Il 7 maggio, chiude la programmazione degli spettacoli, La casa degli spiriti, da Isabelle Allende, di Afrodita Compagnia, Teatro Mobile, con Teatro Arabo – Ebraico di Jaffa. Il progetto, ispirato dalla visione creativa di Claudia Della Seta e Sofia Diaz, è nato a Tel Aviv nel 2001 ma il debutto è stato solo nel 2003, per via della seconda Intifada, in seguito è stato riprogrammato per anni, con enorme riscontro di pubblico, in Italia, in Israele e a Jaffa. L’idea era quella di creare attraverso il teatro opportunità di integrazione e vede in scena, infatti attori ebrei, palestinesi e italiani.

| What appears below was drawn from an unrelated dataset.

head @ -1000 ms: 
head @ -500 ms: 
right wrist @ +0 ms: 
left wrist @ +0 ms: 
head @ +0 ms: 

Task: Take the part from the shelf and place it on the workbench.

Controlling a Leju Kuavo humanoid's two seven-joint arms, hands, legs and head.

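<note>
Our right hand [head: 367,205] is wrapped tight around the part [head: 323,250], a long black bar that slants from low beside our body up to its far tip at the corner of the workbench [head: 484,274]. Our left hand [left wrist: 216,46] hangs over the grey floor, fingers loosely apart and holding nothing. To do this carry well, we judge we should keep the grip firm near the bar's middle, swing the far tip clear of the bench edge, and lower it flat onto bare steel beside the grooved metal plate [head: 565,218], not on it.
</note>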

Dopo più di dieci anni, le speranze di pace in Medio Oriente sono soltanto un ricordo e riproporre lo spettacolo vuole essere una dichiarazione di intenti, oggi più di allora, oltre che un momento di riflessione sull’integrazione, tematica più che mai attuale visti i consistenti flussi migratori che stiamo vivendo.

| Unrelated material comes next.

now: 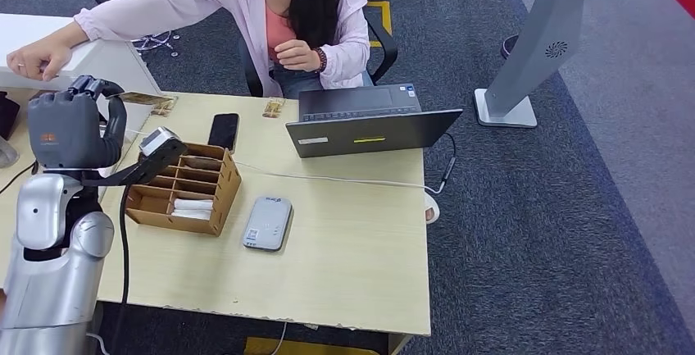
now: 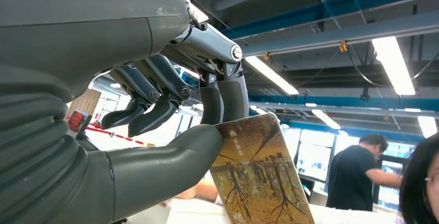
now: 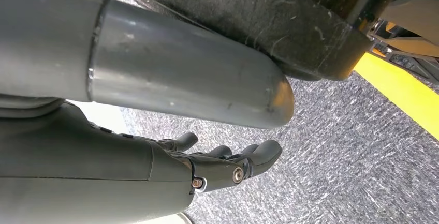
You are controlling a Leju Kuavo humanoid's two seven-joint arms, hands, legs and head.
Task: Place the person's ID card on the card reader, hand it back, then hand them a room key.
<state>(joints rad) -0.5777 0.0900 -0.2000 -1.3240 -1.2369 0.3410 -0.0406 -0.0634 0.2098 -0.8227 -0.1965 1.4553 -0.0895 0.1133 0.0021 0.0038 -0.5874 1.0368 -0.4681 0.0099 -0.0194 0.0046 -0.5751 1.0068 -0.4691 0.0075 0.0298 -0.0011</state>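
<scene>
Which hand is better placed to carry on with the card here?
Left. The left hand already pinches the card, raised over the table's left end, toward the person. The right hand hangs low over the floor, holding nothing.

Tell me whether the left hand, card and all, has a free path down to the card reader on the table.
Probably yes. The left hand holds the card raised over the table's left side; the card reader lies bare on the table. The cardboard organizer stands between them, so the hand would need to pass over it.
</scene>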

Importante appuntamento ma con altro genere di “attori”, al Funaro, è un progetto fortemente voluto dal centro pistoiese: il convegno dal titolo Il teatro della critica, in programma per il 14 e 15 novembre, a cura di Piergiorgio Giacché e presentato con Associazione Teatrale Pistoiese. Il Funaro è nato, come ogni struttura di promozione culturale per stimolare, con lo spettacolo dal vivo la riflessione critica in chi lo gestisce e di pari passo, nel pubblico. Qui la riflessione passa dal palcoscenico a un tavolo, per un momento di approfondimento teorico sentito ora come necessario. Con Giacchè, a lungo titolare dell’unica cattedra italiana di antropologia teatrale, scrittore e saggista, relatori conduttori saranno Rodolfo Sacchettini e Massimiliano Barbini. Dialogheranno del tema personalità molto significative provenienti da diversi ambiti di studio e arte: Georges Banu, Alfonso Berardinelli, Massimiliano Civica, Lorenzo Donati, Goffredo Fofi, Vittorio Giacopini, Daniele Giglioli, Nicola Lagioia, Sandro Lombardi, Mario Martone, Claudio Morganti, Silvia Pasello, Alice Rohrwacher, Attilio Scarpellini, Nicola Villa. Ospite sarà Walter Siti. Ci si interrogherà sul ruolo della critica oggi in senso ampio e non esclusivamente teatrale. La parola “teatro” del titolo è usata tuttaltro che in modo metaforico: si ritiene infatti che il teatro sia ancora il luogo e il modo in cui l’atto critico dell’attore da una parte e il giudizio critico dello spettatore dall’altro, siano animati da una necessità e aspirino a una profondità maggiore che altrove.